United States District Court, N.D. California, San Jose Division

July 29, 2016

LEONARD K. TYSON, et al., Plaintiffs,
v.
BANK OF AMERICA N.A., et al., Defendants.

          ORDER GRANTING DEFENDANTS’ MOTION FOR JUDGMENT ON THE PLEADINGS [RE: ECF 58]

          BETH LABSON FREEMAN United States District Judge

         Defendants Bank of America, N.A. (“BANA”) and The Bank of New York as Trustee for the Certificateholders of CWHEQ Revolving Home Equity Loan Trust, Series 2006-C (“BNYM”) (collectively “Defendants”) filed a motion for judgment on the pleadings pursuant to Fed.R.Civ.P. 12(c). The Court, having considered the briefing submitted by the parties and the oral argument presented at the hearing on June 30, 2016, GRANTS Defendants’ motion.

         I. BACKGROUND

         The following information is taken from Plaintiffs’ Complaint and Defendants’ request for judicial notice (“RJN”).[1] On July 11, 2005, Plaintiffs obtained two mortgage loans, in the amounts of $3, 000, 000 and $500, 000, to refinance their principal place of residence located at 13501 Paseo Del Roble Drive, Los Altos, California 94022 (“Property”). Compl. ¶ 1. America’s Wholesale Lender (“AWL”), a subsidiary of Countrywide Home Loans, was the original lender of the two loans. Id. at ¶ 2.

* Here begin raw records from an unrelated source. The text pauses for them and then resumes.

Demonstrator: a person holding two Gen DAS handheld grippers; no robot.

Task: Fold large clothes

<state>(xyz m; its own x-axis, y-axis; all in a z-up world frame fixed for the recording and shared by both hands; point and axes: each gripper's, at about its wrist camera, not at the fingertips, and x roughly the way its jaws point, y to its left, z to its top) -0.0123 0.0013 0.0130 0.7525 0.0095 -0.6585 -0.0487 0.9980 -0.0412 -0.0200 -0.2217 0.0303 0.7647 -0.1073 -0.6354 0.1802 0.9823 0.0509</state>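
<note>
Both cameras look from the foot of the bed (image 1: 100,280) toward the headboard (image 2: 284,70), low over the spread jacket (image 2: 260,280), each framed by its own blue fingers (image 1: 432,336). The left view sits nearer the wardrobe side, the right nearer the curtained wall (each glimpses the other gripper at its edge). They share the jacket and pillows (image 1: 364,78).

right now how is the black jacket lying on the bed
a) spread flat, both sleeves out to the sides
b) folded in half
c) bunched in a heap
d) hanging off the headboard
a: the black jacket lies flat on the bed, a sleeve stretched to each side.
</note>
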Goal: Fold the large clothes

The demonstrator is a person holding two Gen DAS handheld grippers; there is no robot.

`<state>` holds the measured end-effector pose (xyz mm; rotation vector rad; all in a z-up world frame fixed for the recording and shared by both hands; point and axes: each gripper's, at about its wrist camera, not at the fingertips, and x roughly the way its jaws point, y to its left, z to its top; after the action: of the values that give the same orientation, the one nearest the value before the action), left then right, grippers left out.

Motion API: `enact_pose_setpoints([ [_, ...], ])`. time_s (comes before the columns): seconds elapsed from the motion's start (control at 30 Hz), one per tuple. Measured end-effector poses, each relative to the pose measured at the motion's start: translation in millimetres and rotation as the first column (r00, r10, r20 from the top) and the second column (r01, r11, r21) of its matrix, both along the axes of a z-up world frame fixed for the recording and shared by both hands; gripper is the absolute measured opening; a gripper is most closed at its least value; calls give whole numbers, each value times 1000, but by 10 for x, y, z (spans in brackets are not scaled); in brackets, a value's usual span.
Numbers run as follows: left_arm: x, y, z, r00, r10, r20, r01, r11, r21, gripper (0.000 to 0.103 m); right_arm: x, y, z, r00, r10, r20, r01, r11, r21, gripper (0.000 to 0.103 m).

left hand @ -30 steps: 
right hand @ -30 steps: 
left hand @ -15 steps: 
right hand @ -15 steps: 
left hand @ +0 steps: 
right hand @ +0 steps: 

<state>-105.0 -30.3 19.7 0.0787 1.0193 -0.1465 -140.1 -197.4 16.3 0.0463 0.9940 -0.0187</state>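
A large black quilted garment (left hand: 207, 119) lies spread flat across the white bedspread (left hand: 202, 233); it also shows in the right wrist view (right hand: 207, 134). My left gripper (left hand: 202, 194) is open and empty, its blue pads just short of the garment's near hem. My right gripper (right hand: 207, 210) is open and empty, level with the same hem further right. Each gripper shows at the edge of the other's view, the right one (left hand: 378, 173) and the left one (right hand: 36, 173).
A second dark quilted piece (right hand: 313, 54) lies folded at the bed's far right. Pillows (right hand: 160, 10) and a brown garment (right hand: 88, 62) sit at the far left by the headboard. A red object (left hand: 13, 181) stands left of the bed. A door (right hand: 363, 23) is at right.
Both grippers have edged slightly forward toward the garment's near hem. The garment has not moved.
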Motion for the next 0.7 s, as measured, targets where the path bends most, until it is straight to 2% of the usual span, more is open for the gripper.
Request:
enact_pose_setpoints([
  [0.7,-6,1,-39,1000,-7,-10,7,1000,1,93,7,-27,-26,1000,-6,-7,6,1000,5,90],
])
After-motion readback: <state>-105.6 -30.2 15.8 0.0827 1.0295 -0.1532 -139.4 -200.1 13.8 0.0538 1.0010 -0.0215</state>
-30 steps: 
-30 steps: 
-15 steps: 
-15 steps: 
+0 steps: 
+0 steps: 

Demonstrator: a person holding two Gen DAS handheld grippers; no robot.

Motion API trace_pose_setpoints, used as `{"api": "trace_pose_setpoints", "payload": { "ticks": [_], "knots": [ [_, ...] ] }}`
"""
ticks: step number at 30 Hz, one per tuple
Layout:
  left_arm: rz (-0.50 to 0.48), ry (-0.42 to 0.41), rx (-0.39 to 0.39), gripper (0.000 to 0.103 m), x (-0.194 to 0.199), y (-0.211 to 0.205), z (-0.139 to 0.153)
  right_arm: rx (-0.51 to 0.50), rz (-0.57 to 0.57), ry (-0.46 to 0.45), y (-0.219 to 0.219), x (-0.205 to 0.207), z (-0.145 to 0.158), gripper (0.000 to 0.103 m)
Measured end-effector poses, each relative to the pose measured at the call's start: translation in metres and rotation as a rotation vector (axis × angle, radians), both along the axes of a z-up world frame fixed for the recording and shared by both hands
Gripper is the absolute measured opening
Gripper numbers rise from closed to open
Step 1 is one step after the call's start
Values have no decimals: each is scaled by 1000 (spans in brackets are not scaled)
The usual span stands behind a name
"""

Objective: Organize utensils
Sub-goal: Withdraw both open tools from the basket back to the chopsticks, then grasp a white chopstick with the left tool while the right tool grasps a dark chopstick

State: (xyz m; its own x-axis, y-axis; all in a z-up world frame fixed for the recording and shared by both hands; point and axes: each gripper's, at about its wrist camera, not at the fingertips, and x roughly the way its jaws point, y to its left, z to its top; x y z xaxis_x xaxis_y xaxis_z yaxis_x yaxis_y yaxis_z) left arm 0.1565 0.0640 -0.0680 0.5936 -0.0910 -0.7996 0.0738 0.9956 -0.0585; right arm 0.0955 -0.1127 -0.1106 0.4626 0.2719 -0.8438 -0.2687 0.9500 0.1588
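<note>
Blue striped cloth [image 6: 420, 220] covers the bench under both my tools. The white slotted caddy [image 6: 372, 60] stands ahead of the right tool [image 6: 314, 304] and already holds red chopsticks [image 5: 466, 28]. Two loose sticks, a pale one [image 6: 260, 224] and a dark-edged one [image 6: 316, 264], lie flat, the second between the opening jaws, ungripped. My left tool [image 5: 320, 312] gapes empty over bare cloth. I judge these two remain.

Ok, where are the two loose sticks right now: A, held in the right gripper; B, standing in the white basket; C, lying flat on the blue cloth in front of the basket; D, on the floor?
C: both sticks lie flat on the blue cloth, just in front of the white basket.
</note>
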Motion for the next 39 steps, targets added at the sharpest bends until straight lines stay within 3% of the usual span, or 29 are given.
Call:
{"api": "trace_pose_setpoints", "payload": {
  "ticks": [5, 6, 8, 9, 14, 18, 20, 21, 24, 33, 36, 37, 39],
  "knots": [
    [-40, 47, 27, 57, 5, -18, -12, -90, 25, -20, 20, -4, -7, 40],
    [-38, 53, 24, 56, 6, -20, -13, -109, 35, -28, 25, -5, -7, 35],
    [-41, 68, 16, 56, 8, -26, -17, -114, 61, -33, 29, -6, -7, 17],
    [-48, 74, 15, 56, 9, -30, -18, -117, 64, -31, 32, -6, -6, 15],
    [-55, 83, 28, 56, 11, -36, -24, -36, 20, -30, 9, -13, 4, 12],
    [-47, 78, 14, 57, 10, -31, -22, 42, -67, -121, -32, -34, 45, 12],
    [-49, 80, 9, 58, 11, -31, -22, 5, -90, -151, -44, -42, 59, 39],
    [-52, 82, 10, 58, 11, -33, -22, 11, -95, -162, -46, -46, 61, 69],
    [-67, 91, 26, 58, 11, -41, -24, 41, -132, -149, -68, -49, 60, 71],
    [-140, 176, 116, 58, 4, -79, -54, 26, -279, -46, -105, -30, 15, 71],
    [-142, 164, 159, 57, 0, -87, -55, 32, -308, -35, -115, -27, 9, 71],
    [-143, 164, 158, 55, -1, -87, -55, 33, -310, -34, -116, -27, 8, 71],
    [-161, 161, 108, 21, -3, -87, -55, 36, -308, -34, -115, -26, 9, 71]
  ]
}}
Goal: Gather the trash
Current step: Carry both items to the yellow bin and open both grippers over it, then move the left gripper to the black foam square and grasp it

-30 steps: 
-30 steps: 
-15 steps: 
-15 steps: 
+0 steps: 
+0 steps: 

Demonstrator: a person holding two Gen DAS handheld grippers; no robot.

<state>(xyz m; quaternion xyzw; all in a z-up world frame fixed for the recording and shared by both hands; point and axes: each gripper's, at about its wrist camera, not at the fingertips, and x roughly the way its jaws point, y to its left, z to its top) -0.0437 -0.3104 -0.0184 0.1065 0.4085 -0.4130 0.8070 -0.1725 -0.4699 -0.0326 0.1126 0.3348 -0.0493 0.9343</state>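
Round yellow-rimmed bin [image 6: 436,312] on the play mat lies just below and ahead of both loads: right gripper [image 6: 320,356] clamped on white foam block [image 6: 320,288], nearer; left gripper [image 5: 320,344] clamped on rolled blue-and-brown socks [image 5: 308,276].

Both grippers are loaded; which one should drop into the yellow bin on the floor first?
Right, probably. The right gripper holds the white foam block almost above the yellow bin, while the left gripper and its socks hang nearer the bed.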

         On January 31, 2008, Plaintiffs, through counsel, sent a letter to AWL accusing it of violating the Federal Truth in Lending Act (“TILA”) and demanding rescission of their loans. Id. at ¶ 5; see also Exh. A to Compl., ECF 1-1. According to Plaintiffs, AWL provided them with only four copies of a Notice of Right to Cancel instead of the eight copies required by TILA. Exh. A. to Compl. at 1-2, ECF 1-1. Plaintiffs also allege that the four copies of the Notice of Right to Cancel were defective because they did not indicate when the three-day cancellation began or the final date to cancel the loans. Id. at 2. On February 20, 2008, Countrywide Home Loans (“Countrywide”) denied Plaintiffs’ request to rescind their loans. Exh. B to Compl at 1, ECF 1-1. In its response to Plaintiffs, Countrywide enclosed a form that was signed, dated, and initialed by Plaintiffs acknowledging receipt of the required notices and disclosures under TILA. Id. Countrywide also indicated that if Plaintiffs had additional information, they would consider reopening Plaintiffs’ claim to rescind the mortgage. Id.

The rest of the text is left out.